Selim Isa Pacolli (born 21 September 1969) is a Kosovo politician of Albanian ethnicity who serves as the Deputy Mayor of Pristina since 27 December 2017. Pacolli, from 2011 to 2018 was the General Director of Swiss Diamond Prishtina.

==Early life and education==
Selim Pacolli was born in the village of Marec, near Pristina where he spent his entire childhood and completed primary education. He graduated from Xhevdet Doda High School and then completed studies on economics. Shortly after, in the beginning of 90's amid political crisis in Kosovo, Selim managed to get engaged in managerial duties inside and outside the country.

==Career==
As an economist, at an early age, Pacolli took the responsibility of managing and directing Mabetex Project Engineering, where he served as General Director from 1992 to 2004. In 2005 he was appointed as the head of ATV Media Group and directed Lajm newspaper, which quickly gained national attention and trust while Selim Pacolli was the Director due to investigative journalism, courage and critical approach. 2011 would mark the start of another success story with Swiss Diamond Prishtina's opening in the heart of the capital. The five-star hotel, with Pacolli as Director turned into a reference point and today it's perceived as a symbol of Pristina in modern days. In 2014, the Hotel was chosen as 'Best Business Hotel' in Kosovo by 'Business Destination Travel Awards'.

==Role in Kosovo Liberation Army==
Selim Pacolli was 29 years old when he returned in Kosovo and joined the Kosovo Liberation Army as a soldier in Gollak zone.

==Political activity==
Pacolli got involved in politics at the age of 22 by joining in the structures of Democratic League of Kosovo's fifth branch in Pristina. He contributed in the Youth Forum during the difficult times of 90's in Kosovo while also remained a LDK member after the Kosovo War ended. In 2007, New Kosovo Alliance was formed and a year after, Pacolli was appointed as Secretary of the party. His time in the duty from 2008-2010 is still remembered for the massive work done within the party structure. Due to different circumstances and commitments, Selim halted his political activity in 2010.

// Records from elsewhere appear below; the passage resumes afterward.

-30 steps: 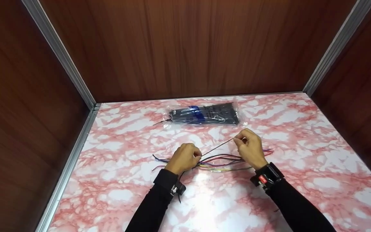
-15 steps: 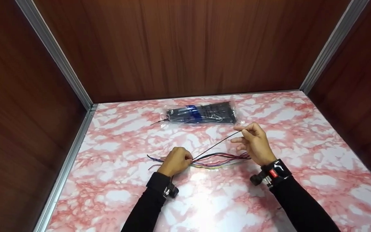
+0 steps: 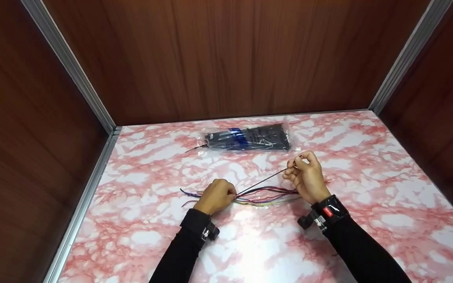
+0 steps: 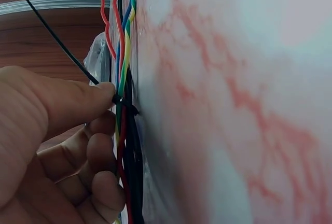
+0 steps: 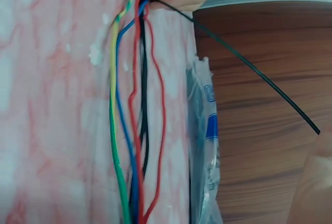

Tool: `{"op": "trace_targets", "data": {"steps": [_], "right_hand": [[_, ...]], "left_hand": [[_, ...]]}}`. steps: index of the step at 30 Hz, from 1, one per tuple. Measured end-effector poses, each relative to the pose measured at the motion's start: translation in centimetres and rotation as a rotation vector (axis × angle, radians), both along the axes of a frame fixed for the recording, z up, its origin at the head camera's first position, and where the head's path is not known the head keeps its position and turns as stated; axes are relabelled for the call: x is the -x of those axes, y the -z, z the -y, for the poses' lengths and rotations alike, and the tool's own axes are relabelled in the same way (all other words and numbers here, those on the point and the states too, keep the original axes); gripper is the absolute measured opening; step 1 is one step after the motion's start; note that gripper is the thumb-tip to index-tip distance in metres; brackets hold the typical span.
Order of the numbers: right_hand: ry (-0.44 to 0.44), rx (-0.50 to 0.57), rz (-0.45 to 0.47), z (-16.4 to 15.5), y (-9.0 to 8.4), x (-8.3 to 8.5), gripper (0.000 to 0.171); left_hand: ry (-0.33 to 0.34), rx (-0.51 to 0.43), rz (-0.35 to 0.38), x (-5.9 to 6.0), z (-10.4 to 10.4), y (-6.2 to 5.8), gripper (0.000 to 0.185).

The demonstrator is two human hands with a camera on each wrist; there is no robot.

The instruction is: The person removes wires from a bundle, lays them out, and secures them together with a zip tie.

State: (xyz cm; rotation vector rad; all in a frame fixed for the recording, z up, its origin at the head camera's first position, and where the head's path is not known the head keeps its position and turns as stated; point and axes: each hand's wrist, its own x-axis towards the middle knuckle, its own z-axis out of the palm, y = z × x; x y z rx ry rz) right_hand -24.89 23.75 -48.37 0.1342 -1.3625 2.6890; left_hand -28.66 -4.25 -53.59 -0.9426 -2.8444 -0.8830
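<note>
We find no legible text, brand, number or sign in any view. The clear bag of cable ties [image 3: 248, 138] carries a blue printed band, but its lettering is too small and blurred to read from the head camera, and the right wrist view shows only blue patches on the plastic. The red tag on the right wristband [image 3: 327, 211] bears pale marks we cannot make out.
</note>
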Motion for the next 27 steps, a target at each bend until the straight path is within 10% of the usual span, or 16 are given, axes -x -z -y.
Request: {"op": "trace_targets", "data": {"steps": [7,14,27], "right_hand": [[0.094,0.026,0.050,1.2,0.6,0.8,0.009],[-0.041,0.178,-0.048,2.4,0.6,1.1,0.008],[0.057,-0.064,0.058,0.5,0.4,1.9,0.007]], "left_hand": [[-0.005,0.008,0.019,0.2,0.1,-0.1,0.006],[0.014,0.008,0.009,0.2,0.2,-0.2,0.007],[-0.005,0.126,0.022,-1.0,-0.3,-0.1,0.019]]}}
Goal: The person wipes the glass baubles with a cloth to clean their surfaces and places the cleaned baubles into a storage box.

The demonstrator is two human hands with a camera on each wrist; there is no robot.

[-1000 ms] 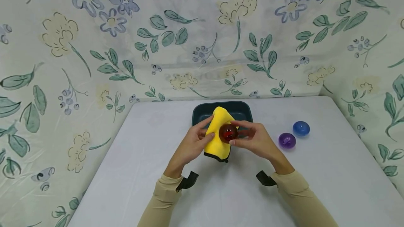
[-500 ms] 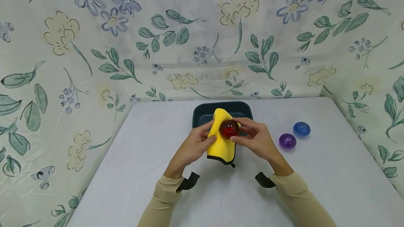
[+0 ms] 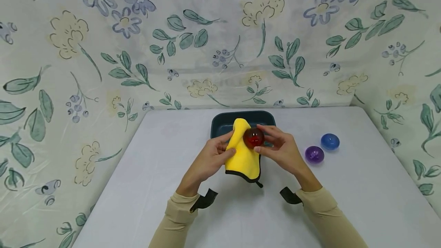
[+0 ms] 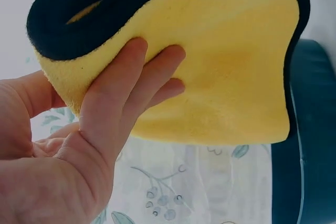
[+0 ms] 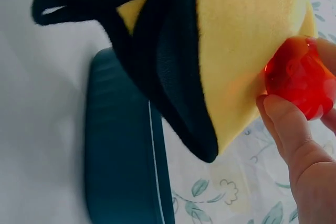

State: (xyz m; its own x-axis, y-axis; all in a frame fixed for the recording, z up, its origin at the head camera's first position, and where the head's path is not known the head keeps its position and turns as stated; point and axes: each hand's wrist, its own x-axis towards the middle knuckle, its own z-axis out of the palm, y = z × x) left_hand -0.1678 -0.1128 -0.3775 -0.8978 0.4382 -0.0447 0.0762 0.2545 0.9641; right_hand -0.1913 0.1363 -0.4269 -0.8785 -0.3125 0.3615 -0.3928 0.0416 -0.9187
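Observation:
My left hand pinches a yellow cloth with black edging, thumb in front and fingers behind. In the left wrist view, several fingers lie along the cloth's back. A small black hanging loop sticks out from one corner in the right wrist view. My right hand grips a clear red ball between thumb and fingertips, and the ball overlaps the cloth's right side. Both are held up in front of a dark teal tray, whose front is partly hidden by the cloth and hands.
To the right of my right hand, a purple ball and a blue ball lie on the white table. A floral-patterned curtain rises along the table's back edge and both sides.
The red ball has shifted slightly right and up over the cloth with my right hand. The cloth's lower part has spread to the right, bringing its corner loop into view.

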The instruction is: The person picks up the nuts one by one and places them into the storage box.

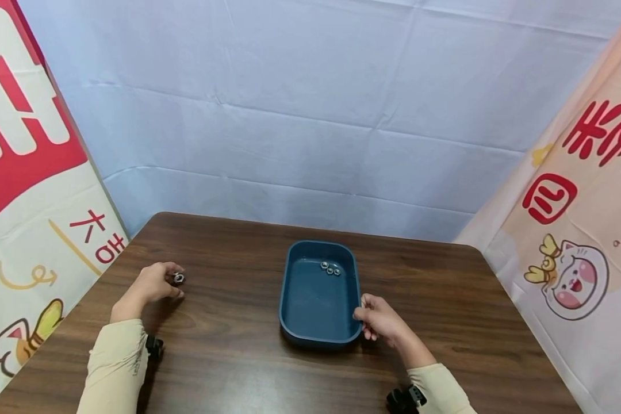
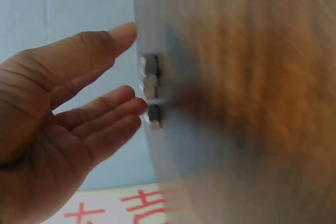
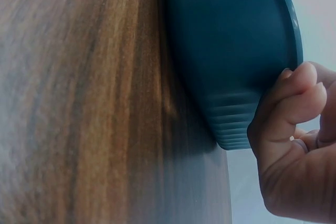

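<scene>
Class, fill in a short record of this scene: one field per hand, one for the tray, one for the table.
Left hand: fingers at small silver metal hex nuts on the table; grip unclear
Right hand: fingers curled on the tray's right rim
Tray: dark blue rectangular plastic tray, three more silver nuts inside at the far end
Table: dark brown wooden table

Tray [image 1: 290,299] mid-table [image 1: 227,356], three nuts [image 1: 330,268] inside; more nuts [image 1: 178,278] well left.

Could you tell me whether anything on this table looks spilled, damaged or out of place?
Nothing looks spilled or damaged. The only stray item is a small cluster of metal nuts lying loose on the wooden table at the left hand, while three other nuts sit inside the blue tray, whose rim the right hand grips.
</scene>
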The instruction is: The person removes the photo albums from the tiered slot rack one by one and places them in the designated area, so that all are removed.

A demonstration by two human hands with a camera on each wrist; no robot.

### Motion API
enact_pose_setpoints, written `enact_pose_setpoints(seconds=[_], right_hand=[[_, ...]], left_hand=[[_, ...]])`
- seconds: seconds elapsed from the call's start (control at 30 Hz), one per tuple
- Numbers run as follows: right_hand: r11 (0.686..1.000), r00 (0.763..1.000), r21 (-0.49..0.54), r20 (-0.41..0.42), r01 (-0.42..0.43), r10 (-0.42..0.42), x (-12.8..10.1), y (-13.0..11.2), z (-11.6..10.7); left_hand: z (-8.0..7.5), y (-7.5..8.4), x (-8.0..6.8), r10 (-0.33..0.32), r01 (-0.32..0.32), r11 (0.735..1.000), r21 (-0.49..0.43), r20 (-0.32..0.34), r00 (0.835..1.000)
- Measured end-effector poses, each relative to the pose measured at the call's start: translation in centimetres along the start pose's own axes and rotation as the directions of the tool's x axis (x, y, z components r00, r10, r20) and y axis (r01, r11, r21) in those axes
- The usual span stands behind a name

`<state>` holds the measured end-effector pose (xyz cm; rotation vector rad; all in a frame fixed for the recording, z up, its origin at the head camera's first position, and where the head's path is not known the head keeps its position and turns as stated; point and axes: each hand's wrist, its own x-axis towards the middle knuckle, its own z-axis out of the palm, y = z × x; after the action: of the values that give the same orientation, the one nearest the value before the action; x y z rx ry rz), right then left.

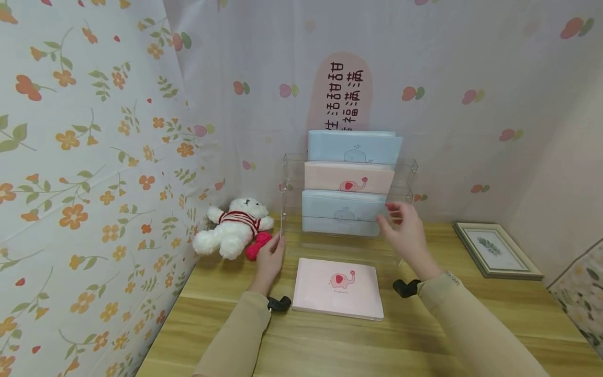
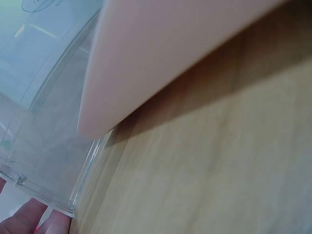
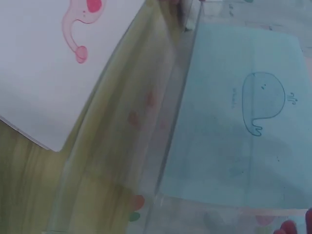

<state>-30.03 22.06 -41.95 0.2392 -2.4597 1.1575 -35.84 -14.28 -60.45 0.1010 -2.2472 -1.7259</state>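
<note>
A clear multi-tier rack (image 1: 287, 199) stands against the backdrop. It holds a blue whale booklet (image 1: 325, 144) on top, a pink elephant booklet (image 1: 320, 175) in the middle and another blue whale booklet (image 1: 317, 212) at the bottom. My left hand (image 1: 270, 260) rests against the rack's left side panel; its fingertips (image 2: 27, 214) show outside the clear plastic. At the lower blue booklet's right edge is my right hand (image 1: 406, 233), thumb and fingers apart, nothing held. Flat in front of the rack lies a pink elephant booklet (image 1: 313, 288).
Left of the rack, a white teddy bear (image 1: 233, 230) in a striped sweater leans on the backdrop, a red item (image 1: 256, 246) beside it. A framed leaf picture (image 1: 492, 248) lies at the right on the wooden table (image 1: 339, 351).
</note>
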Motion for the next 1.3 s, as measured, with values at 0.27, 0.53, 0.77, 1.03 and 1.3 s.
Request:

In August 2017, he returned in politics by joining the race for Pristina's mayor. With a very positive campaign which was considered by many as the best and the most creative in years, Pacolli managed to get ranked as the third most voted candidate in the first round. For New Kosovo Alliance, Pacolli's performance marked the most successful one a party candidate had in Pristina since 2009. In the second round, Pacolli publicly supported Shpend Ahmeti which won his second term as the Mayor of Pristina. On 27 December, Selim Pacolli was appointed as Deputy Mayor of the capital.

==Personal life==
Selim Pacolli is married and a father of three; Fatbardha, Fatlume and Fisnik. Pacolli is the brother of politician and business man Behgjet Pacolli. He speaks three foreign languages; English, Croatian and Italian.